▶ **PROBLEM DETAILS**
All of the data that follows should be output again without any alteration.

▶ **INFORMATION SHOWN**
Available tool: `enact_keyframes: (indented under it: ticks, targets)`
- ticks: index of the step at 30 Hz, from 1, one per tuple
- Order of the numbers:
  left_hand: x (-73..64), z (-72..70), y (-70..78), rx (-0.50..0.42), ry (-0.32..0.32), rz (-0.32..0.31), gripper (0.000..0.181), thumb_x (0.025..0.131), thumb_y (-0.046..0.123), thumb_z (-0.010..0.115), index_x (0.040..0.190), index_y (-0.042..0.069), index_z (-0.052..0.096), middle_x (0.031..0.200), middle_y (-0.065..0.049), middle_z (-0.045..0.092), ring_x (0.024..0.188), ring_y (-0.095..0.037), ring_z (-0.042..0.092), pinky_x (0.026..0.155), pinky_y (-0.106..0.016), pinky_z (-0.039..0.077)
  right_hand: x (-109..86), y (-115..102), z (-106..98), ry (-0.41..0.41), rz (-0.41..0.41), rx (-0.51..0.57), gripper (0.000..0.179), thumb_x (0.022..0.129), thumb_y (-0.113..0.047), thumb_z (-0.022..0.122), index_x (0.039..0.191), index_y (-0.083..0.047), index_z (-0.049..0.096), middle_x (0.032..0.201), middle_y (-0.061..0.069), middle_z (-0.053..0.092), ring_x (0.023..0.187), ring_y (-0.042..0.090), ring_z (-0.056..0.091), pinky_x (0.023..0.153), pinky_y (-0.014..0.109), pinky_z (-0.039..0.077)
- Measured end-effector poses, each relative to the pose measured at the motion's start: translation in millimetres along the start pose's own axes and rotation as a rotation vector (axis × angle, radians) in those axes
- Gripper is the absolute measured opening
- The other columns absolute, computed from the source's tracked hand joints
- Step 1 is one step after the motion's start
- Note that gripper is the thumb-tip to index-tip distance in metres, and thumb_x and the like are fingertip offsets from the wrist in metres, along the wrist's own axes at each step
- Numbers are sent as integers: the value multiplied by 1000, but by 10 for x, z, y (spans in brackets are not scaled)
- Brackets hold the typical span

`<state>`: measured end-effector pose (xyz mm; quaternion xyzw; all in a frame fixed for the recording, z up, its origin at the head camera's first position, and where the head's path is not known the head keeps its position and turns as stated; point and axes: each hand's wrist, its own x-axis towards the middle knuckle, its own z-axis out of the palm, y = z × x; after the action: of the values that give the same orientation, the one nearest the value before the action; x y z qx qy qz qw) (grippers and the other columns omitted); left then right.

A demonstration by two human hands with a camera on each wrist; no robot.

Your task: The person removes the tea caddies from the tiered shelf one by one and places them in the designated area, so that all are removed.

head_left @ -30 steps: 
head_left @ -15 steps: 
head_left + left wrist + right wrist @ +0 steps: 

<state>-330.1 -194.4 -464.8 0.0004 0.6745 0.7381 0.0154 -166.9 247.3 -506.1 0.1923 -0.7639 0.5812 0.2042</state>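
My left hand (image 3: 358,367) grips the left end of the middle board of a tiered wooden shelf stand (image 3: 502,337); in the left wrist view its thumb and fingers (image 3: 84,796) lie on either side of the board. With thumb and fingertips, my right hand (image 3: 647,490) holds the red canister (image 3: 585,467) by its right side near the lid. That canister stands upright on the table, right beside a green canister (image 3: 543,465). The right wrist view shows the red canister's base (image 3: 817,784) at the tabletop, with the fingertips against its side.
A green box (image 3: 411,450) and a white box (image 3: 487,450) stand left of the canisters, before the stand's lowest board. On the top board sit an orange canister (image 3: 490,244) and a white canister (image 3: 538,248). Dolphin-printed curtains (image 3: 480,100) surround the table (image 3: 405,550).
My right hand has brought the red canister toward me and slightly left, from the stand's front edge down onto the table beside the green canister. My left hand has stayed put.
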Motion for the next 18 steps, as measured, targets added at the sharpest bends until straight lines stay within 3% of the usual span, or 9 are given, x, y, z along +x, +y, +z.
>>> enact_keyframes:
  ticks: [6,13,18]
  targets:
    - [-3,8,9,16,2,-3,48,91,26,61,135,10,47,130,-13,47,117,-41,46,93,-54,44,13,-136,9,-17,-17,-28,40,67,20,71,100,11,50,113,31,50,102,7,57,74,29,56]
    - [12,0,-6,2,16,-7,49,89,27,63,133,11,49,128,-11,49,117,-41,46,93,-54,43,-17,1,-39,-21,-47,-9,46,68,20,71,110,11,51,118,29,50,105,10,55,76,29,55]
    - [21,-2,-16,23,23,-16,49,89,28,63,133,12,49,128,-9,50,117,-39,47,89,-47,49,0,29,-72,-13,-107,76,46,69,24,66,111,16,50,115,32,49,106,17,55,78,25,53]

▶ **WRITTEN RESPONSE**
Available tool: `enact_keyframes: (indented under it: ticks, targets)`
- ticks: index of the step at 30 Hz, from 1, one per tuple
- Order of the numbers:
  left_hand: x (-73..64), z (-72..70), y (-70..78), rx (-0.50..0.42), ry (-0.32..0.32), rz (-0.32..0.31), gripper (0.000..0.181), thumb_x (0.025..0.131), thumb_y (-0.046..0.123), thumb_z (-0.010..0.115), index_x (0.040..0.190), index_y (-0.042..0.069), index_z (-0.052..0.096), middle_x (0.031..0.200), middle_y (-0.065..0.049), middle_z (-0.045..0.092), ring_x (0.024..0.188), ring_y (-0.095..0.037), ring_z (-0.042..0.092), pinky_x (0.026..0.155), pinky_y (-0.106..0.016), pinky_z (-0.039..0.077)
  right_hand: x (-109..86), y (-115..102), z (-106..98), ry (-0.41..0.41), rz (-0.41..0.41), rx (-0.51..0.57), gripper (0.000..0.179), thumb_x (0.022..0.129), thumb_y (-0.113..0.047), thumb_z (-0.022..0.122), index_x (0.039..0.191), index_y (-0.083..0.047), index_z (-0.049..0.096), middle_x (0.032..0.201), middle_y (-0.061..0.069), middle_z (-0.053..0.092), ring_x (0.023..0.187), ring_y (-0.042..0.090), ring_z (-0.056..0.091), pinky_x (0.023..0.153), pinky_y (-0.014..0.109), pinky_z (-0.039..0.077)
- Measured end-effector poses, each relative to the pose measured at the motion's start: translation in millimetres along the start pose's own axes and rotation as a rotation vector (axis × angle, radians) in those axes
- Gripper is the absolute measured opening
- The other columns absolute, computed from the source's tracked hand joints
- Step 1 is one step after the motion's start
- Note that gripper is the thumb-tip to index-tip distance in metres, and thumb_x and the like are fingertip offsets from the wrist in metres, along the wrist's own axes at each step
- Numbers are sent as integers: the value multiplied by 1000, but by 10 for x, z, y (spans in brackets are not scaled)
- Brackets hold the typical span

`<state>`: measured end-effector pose (xyz mm; quaternion xyzw; all in a frame fixed for the recording, z up, its origin at the head camera's first position, and where the head's path is not known the head keeps its position and turns as stated; point and axes: each hand's wrist, its own x-axis towards the middle knuckle, its own z-axis out of the palm, y = z × x; after the action: of the values that give the same orientation, the one nearest the value before the action; x y z qx qy qz qw) (grippers and the other columns omitted); left then right.

A demonstration by two human hands with a camera on each wrist; no robot.

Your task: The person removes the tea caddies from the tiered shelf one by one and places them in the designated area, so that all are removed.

head_left @ -30 steps: 
head_left @ -15 steps: 
head_left + left wrist + right wrist @ +0 steps: 

<state>-330.1 -194.4 -464.8 0.0004 0.6745 0.7381 0.0154 -166.9 247.3 -506.1 0.1923 -0.7639 0.5812 0.2042</state>
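My left hand (image 3: 358,367) grips the left end of the middle board of a tiered wooden shelf stand (image 3: 502,337); in the left wrist view its thumb and fingers (image 3: 84,796) lie on either side of the board. With thumb and fingertips, my right hand (image 3: 647,490) holds the red canister (image 3: 585,467) by its right side near the lid. That canister stands upright on the table, right beside a green canister (image 3: 543,465). The right wrist view shows the red canister's base (image 3: 817,784) at the tabletop, with the fingertips against its side.
A green box (image 3: 411,450) and a white box (image 3: 487,450) stand left of the canisters, before the stand's lowest board. On the top board sit an orange canister (image 3: 490,244) and a white canister (image 3: 538,248). Dolphin-printed curtains (image 3: 480,100) surround the table (image 3: 405,550).
My right hand has brought the red canister toward me and slightly left, from the stand's front edge down onto the table beside the green canister. My left hand has stayed put.
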Motion for the next 18 steps, as measured, targets added at the sharpest bends until straight lines stay within 3% of the usual span, or 9 are given, x, y, z along +x, +y, +z.
>>> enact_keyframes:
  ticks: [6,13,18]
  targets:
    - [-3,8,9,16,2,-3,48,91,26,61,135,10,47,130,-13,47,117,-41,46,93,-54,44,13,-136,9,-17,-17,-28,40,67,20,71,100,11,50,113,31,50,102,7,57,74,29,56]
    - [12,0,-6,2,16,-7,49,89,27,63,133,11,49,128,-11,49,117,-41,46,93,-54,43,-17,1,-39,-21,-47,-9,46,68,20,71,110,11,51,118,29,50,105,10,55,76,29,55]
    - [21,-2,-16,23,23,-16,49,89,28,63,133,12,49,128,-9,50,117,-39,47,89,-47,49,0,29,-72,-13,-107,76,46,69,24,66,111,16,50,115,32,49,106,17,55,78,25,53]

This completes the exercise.